After a bit, I realized instead of trying to use \(d\) to decrypt, I could instead use \((p - 1)(q - 1)\) with \(n\) to recover \(p\) and \(q\) directly. Implementing the trick shown here, I was able to, for each possible value of \(p + q\), compute \((p - 1)(q - 1)\) and then see if this yielded an integer value for \(p\). If it did, I could then use \((p - 1)(q - 1)\) and \(e\) to compute \(d\), pass all values into RSA.construct, and decrypt the message.

The script to do this is given below–needless to say, it’s a bit messy, but it does the job.

# soln.py
import itertools
from decimal import *

from Crypto.PublicKey import RSA
from Crypto.Util.number import inverse
from Crypto.Cipher import PKCS1_OAEP

# set decimal precision to something massive for later
getcontext().prec = 1000

# store value of x from original script
x = 1615850303565550342611316192358213921599681672984172951038825712387991397815888639809911928486518200899420996082291853398649202449460010634814639439152205756660809471045903476123941182656197576323325172293791129338016374638447188659896749068317450527742579007670881619084406872746013537022985407072063878034478962663792769973262447624651244622927913468346438803862705152445319014808370702505410113246305963440517113001599072815331155649829914586364711232646808949422528939572840122186367496183949751451290549501256270277915619697073108533993946605970413224786385677222902726546438487688076765303358036256878804074494


# read in n and e from the public key
with open('public.pem', 'rb') as f:
    pubkey = RSA.importKey(f.read())
    n, e = pubkey.n, pubkey.e


# read in the ciphertext
with open('flag.enc', 'rb') as f:
    ciphertext = f.read()


# get the binary of x
b = '0' + bin(x)[2:]

# get the powers 2^k such that the corresponding place in b is zero
powers = [len(b) - i - 1 for i in range(len(b)) if b[i] == '0']

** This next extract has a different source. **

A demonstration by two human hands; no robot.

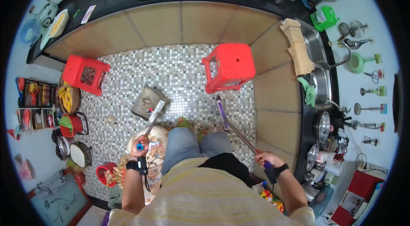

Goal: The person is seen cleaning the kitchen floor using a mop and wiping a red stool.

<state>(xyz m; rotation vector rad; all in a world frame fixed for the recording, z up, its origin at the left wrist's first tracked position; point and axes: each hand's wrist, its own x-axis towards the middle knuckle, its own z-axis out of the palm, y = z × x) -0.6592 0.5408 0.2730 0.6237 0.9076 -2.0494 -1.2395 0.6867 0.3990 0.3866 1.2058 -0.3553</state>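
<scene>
My left hand (140, 147) is closed around the blue-tipped handle of a metal dustpan (144, 102), which rests on the mosaic tile floor (179, 75). A small red and dark scrap (150, 110) lies in the pan. In my right hand (268, 158) is the long handle of a broom (221, 113) with a purple and white head. The broom head is on the floor in front of my right foot, below a red plastic stool (235, 62), and apart from the dustpan. The bristles are hard to make out.
Another red stool (84, 73) stands at the left by a wicker basket (77, 101) of yellow produce and a red bucket (74, 125). Cabinets (205, 24) run ahead and along the right. Beside my left leg are a patterned cloth-covered thing (155, 149) and a red bin (104, 173) with husks.
</scene>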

# iterate over all subsets of positions where p and q share the same bit
done = False
for count in range(0, len(powers) + 1):
    for subset in itertools.combinations(powers, count):

        # for each such subset, assume that p and q have ones at those positions
        # and calculate how much that contributes to p + q beyond x 
        offset = sum([2**(k + 1) for k in subset])

        # get the resulting value of p + q
        total = x + offset

        # calculate phi given this assumption
        phi = n - total - 1

        # now, calculate the radicand in the formula for p given phi and n
        radicand = (n + 1 - phi)**2 - 4 * n

        # if it's negative, go to the next subset
        if radicand < 0:
            continue

        # if the radicand is actually a square, calculate p, q, and d
        if (int(Decimal(radicand).sqrt()))**2 == radicand:
            rad = int(Decimal(radicand).sqrt())
            p = ((n + 1) - phi + rad) // 2
            q = n // p
            d = inverse(e, phi)
            done = True
            break

    if done:
        break

# construct a key from p, q, and d and decrypt the flag
key = RSA.construct((n, e, d, p, q))
cipher = PKCS1_OAEP.new(key)
flag = cipher.decrypt(ciphertext)
print(flag)

With a minute or so of thought, our script outputs the long-awaited flag:

PCTF{who_needs_xor_when_you_can_add_and_subtract}

I sadly couldn’t submit this flag, as the competition was over, but needless to say I was far more excited to solve the challenge than anyone reasonably should have been! It was a beautiful end to a night beyond compare, and going to bed that night, I felt remarkably at peace.